The following are other aspects of the doctrine discussed in the cases:
(a) Although it has archaic origins, it continues to apply in Ontario, British Columbia and other Commonwealth jurisdictions such as Australia (Slan at 724, 726; Wong v. Campbell Saunders Ltd., 2005 BCCA 574).
(b) The doctrine began under matrimonial law. However, it is not restricted to matrimonial cases as can be seen in the broad definition in Slan, above. As well, in Slan a decision is referred to where a father was determined to be a surety for a bankrupt son. The father had provided security for the son’s failed business (Re A Debtor (No. 24 of 1971),  2 All E.R. 1010; Slan at 722).
Further, in Wong, our Court of Appeal stated it will “usually” apply to married parties but it did not expressly limit the doctrine to husbands and wives. I note the following from Wong (para. 11):
Under this principle, a person (usually a wife) who has charged property jointly held with another (usually her husband) to secure that other’s debt stands in the position of a surety and is entitled to be indemnified or, “exonerated”, by the principal debtor. To do this, the burden of the security is “shifted” to the principal debtor.
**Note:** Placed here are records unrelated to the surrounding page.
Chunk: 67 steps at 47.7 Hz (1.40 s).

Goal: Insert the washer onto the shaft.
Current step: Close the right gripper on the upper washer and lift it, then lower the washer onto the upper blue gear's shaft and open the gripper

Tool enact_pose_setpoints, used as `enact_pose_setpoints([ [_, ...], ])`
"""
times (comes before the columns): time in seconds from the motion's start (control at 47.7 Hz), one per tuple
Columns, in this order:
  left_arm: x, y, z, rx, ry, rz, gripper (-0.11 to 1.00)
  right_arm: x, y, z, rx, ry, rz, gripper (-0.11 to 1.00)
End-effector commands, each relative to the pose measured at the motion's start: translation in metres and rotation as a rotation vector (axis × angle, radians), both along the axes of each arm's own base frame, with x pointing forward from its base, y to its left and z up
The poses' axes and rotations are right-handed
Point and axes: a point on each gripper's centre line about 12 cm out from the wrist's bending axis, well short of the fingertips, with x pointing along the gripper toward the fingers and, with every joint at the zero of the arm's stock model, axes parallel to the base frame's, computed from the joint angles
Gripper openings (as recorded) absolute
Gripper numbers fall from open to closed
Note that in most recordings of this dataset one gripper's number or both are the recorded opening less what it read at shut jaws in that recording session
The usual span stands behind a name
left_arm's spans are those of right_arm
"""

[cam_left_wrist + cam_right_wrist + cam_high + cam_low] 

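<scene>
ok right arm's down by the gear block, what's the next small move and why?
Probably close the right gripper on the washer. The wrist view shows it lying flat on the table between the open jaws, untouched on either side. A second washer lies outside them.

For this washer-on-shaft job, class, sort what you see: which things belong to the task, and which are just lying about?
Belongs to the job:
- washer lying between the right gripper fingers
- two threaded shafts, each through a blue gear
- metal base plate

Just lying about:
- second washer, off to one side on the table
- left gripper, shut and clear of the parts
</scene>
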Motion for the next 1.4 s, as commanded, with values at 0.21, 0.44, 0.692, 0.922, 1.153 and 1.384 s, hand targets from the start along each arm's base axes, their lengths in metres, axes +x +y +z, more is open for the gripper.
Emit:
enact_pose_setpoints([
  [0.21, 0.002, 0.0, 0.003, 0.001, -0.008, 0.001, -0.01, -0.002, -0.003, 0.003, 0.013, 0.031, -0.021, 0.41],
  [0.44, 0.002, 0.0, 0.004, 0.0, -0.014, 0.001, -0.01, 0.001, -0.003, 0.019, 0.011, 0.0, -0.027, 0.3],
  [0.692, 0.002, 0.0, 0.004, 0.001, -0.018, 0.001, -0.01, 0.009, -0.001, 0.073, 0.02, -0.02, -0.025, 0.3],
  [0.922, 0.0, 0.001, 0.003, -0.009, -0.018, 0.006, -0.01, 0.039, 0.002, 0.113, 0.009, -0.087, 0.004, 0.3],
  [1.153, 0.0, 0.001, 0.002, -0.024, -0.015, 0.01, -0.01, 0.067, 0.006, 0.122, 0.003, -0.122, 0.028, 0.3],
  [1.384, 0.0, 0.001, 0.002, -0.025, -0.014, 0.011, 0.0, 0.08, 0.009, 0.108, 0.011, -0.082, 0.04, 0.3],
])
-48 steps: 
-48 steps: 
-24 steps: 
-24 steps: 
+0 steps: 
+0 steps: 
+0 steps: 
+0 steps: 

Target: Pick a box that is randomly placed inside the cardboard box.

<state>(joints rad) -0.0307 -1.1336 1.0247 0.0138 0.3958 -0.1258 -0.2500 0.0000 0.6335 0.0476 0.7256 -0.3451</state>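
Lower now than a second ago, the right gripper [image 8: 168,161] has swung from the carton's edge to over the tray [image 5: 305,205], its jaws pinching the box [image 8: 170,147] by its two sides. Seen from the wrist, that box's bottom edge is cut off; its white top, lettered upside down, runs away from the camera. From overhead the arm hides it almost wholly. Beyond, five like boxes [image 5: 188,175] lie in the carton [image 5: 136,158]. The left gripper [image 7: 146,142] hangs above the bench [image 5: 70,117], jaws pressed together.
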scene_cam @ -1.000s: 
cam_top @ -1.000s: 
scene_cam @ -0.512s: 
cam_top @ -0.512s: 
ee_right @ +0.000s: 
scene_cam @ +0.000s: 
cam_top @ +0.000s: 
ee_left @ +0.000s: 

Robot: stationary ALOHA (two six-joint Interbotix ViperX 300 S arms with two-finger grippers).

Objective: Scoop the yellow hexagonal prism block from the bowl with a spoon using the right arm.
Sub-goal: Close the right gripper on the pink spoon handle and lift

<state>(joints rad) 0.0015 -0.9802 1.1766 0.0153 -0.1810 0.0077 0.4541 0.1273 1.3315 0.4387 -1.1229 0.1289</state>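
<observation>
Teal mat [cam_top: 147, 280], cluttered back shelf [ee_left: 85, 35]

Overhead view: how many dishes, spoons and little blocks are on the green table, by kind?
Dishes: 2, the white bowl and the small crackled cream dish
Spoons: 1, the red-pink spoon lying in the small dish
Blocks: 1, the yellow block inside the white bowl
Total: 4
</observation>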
(c) The intention of the parties is of some significance (Slan at 717). However, intention has been found to be inferred in certain circumstances. For example, in Ken Glover & Associates Inc. v. Irwin et al, 2005 BCSC 1364 Master McCallum discussed equitable exoneration (including the application of Kostiuk) and concluded that intention could be inferred (para. 14):
 The evidence here from Ms. Irwin is that loan proceeds were applied for Mr. Irwin’s benefit. There is no direct evidence from Ms. Irwin on the question of intention. The evidence of the collateral mortgage supports her position that there should be an inference drawn of a joint intention that Mr. Irwin would bear the burden of repayment of the debt. That inference is more compelling in this case where the parties were separated when the loan was made. There is no other evidence on the question of intention. In the circumstances, it seems an irresistible inference that the parties intended that Mr. Irwin would bear the burden of the debt. There is no doubt that he received the proceeds of the loan. Ms. Irwin’s evidence, which is unchallenged, is that she received no benefit from the loan proceeds.
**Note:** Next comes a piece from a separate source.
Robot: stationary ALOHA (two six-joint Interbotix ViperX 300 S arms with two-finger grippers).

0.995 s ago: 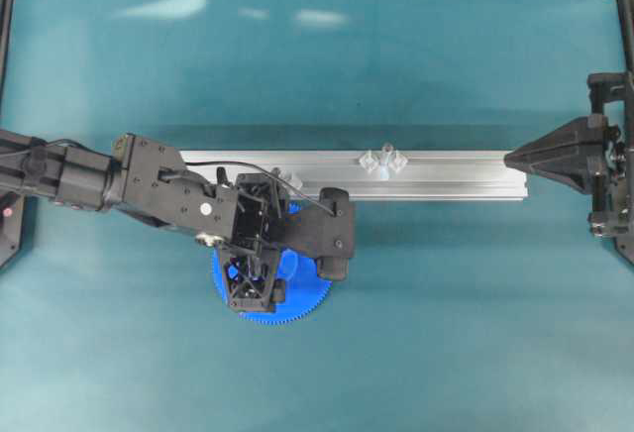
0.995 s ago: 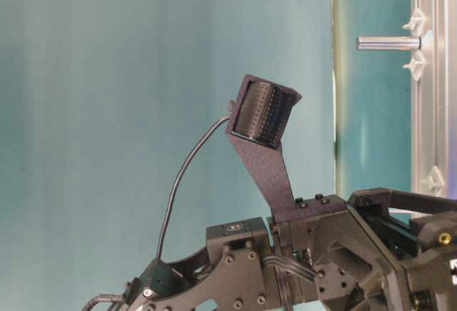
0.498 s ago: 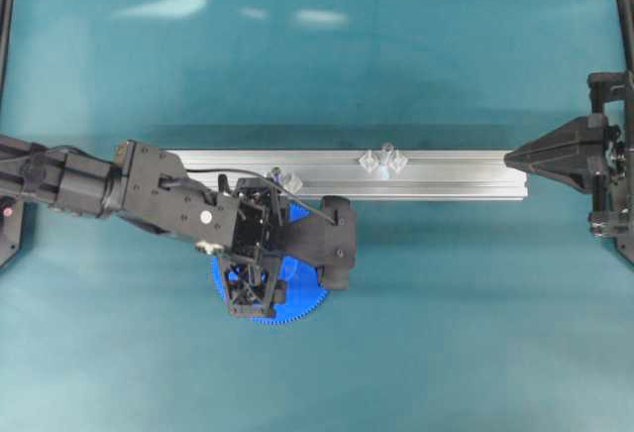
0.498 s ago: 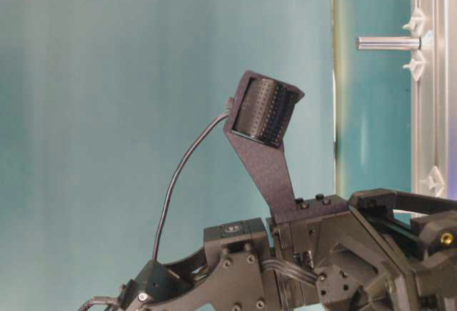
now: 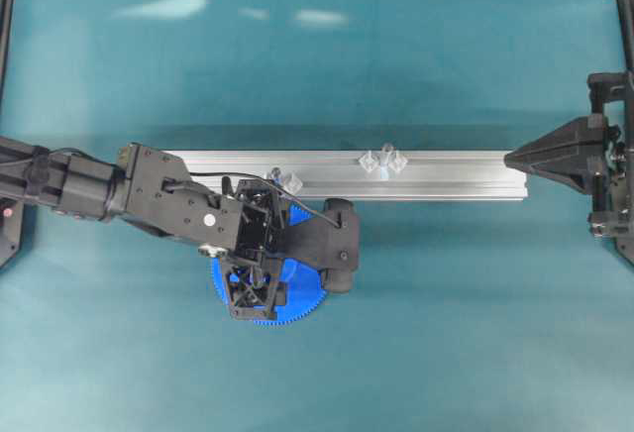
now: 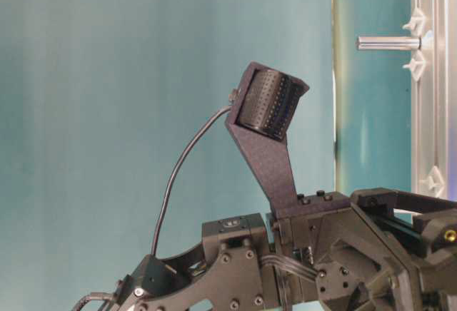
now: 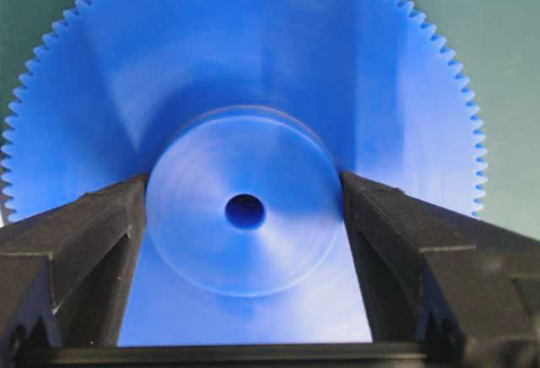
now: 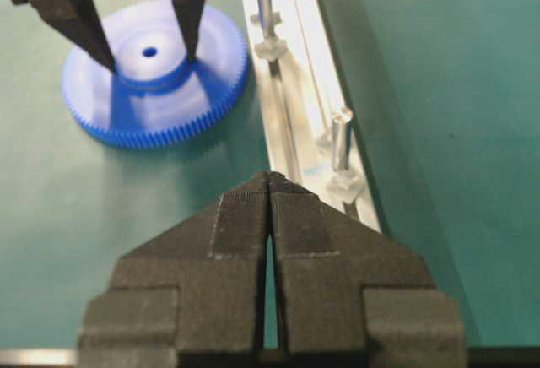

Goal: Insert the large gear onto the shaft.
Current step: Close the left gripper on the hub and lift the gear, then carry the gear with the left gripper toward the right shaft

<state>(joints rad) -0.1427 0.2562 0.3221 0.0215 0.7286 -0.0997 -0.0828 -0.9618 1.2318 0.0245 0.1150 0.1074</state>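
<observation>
The large gear lies flat on the teal table in front of the rail, bright blue and toothed, mostly under my left arm. In the left wrist view the large gear fills the frame. My left gripper straddles its raised hub, with both black fingers pressed against the hub's sides. The right wrist view shows the left gripper gripping the hub of the large gear. The shaft stands on the rail between two clear diamond pieces, well right of the gear. My right gripper is shut and empty at the rail's right end.
A long aluminium rail runs across the middle of the table. A second, shorter peg stands on it right behind the left gripper. In the right wrist view the shaft is the nearer peg on the rail.
The left jaws have narrowed onto the gear's hub. The left arm has shifted slightly leftward over the gear. The right arm has not moved.
</observation>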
(d) The doctrine of equity exoneration is tied to the principles of marshalling and contribution in order to prevent unjust enrichment (Slan at 719, citing R.A. Klotz, Bankruptcy and Family Law (Toronto: Carswell, 1994) at 96; Parrott-Ericson v. Stockwell, 2006 BCSC 1409 at paras. 14, 20, 24, 27; Larochelle v. Larochelle, 2009 BCSC 1430 at para. 29; W.M. Traub, Falconbridge on Mortgages, 5th ed., looseleaf (Aurora: Canada Law Book, 2010) at §23:30).
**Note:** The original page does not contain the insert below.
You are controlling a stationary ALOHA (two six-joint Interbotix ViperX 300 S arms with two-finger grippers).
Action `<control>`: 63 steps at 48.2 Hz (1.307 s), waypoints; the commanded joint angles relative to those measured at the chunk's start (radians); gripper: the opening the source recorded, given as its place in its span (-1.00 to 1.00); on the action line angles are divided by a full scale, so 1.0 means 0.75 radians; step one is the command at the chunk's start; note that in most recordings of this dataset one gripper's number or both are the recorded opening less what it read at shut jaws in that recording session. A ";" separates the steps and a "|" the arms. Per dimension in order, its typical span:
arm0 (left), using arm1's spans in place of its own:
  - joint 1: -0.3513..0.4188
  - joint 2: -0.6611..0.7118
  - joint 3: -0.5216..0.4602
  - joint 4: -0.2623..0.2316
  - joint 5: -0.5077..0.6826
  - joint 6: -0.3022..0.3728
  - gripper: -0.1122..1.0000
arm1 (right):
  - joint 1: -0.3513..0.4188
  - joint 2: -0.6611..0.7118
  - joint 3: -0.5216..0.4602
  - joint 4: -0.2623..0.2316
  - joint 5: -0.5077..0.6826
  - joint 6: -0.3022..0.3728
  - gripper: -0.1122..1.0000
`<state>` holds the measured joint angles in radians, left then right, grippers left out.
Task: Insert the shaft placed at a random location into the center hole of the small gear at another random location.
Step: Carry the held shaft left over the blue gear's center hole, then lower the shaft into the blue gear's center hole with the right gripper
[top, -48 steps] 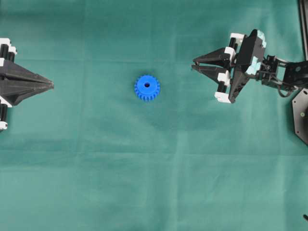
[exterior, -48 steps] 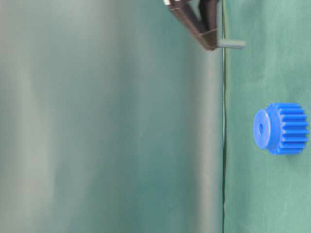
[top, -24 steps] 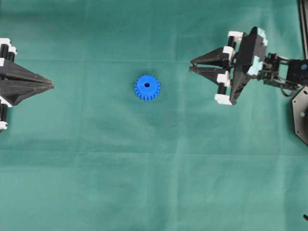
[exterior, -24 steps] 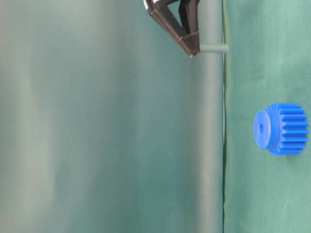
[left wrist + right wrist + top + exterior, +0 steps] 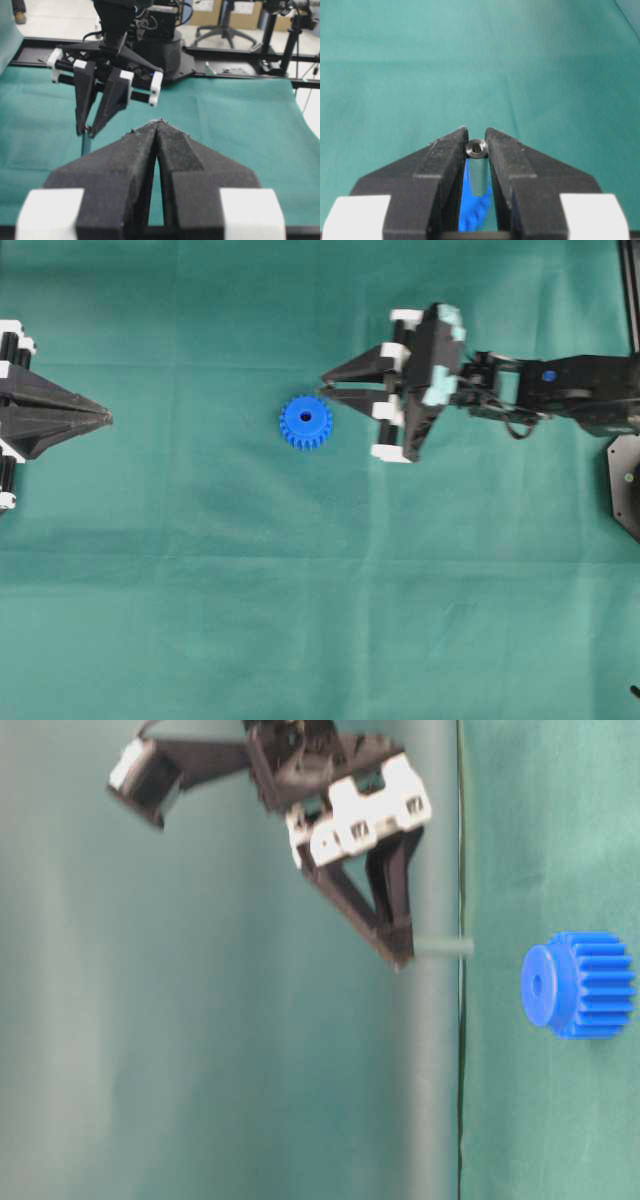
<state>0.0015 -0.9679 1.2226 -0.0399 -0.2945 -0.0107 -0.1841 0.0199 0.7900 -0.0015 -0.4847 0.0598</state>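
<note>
Shaft (image 5: 477, 148) position: clamped between the tips of the right hand (image 5: 476, 150), seen end-on in the right wrist view as a small silver ring, with the small gear (image 5: 472, 212) showing blue below and behind it. In the table-level view the shaft (image 5: 444, 947) projects from the right hand (image 5: 402, 952) toward the cloth-covered desk (image 5: 540, 1120), clear of the surface and offset toward the upper part of the frame from the small gear (image 5: 580, 984). In the overhead view the right hand (image 5: 328, 383) sits just to the upper right of the small gear (image 5: 305, 423); the center hole (image 5: 305, 420) is open and unobstructed. At far left of that view the left hand (image 5: 105, 419) is closed, empty and well apart.

Step in hand, as judged: transport and alignment, insertion not begun. Next move calls for centring the shaft over the center hole, keeping it perpendicular to the desk, then lowering straight.
</note>
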 commanded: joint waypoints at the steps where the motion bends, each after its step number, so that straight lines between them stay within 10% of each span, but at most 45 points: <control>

(e) A co-mortgagor and notional surety under the doctrine may be barred from using it if she or he has benefitted from the mortgage at issue (Kostiuk at para. 58; Re Bankruptcy of Davies Wong, 2005 BCCA 574 at para. 12). An Australian court described this aspect of the doctrine as follows (Parsons v. McBain, 2001 FCA 376 at para. 23):
If a surety receives a benefit from the loan, the equity of exoneration may be defeated. So, if the borrowed funds are applied to discharge the surety’s debts, the surety could not claim exoneration, at least in respect of the benefit received.
But the benefit must be from the loan itself. The question suggested by the Lord Chancellor of Ireland is: “Who got the money?”: see In re Kiely (1857) Ir Ch Rep 394, 405. In Paget v Paget,  1 Ch. 470 both the husband and the wife “got the money” and this prevented the wife claiming exoneration.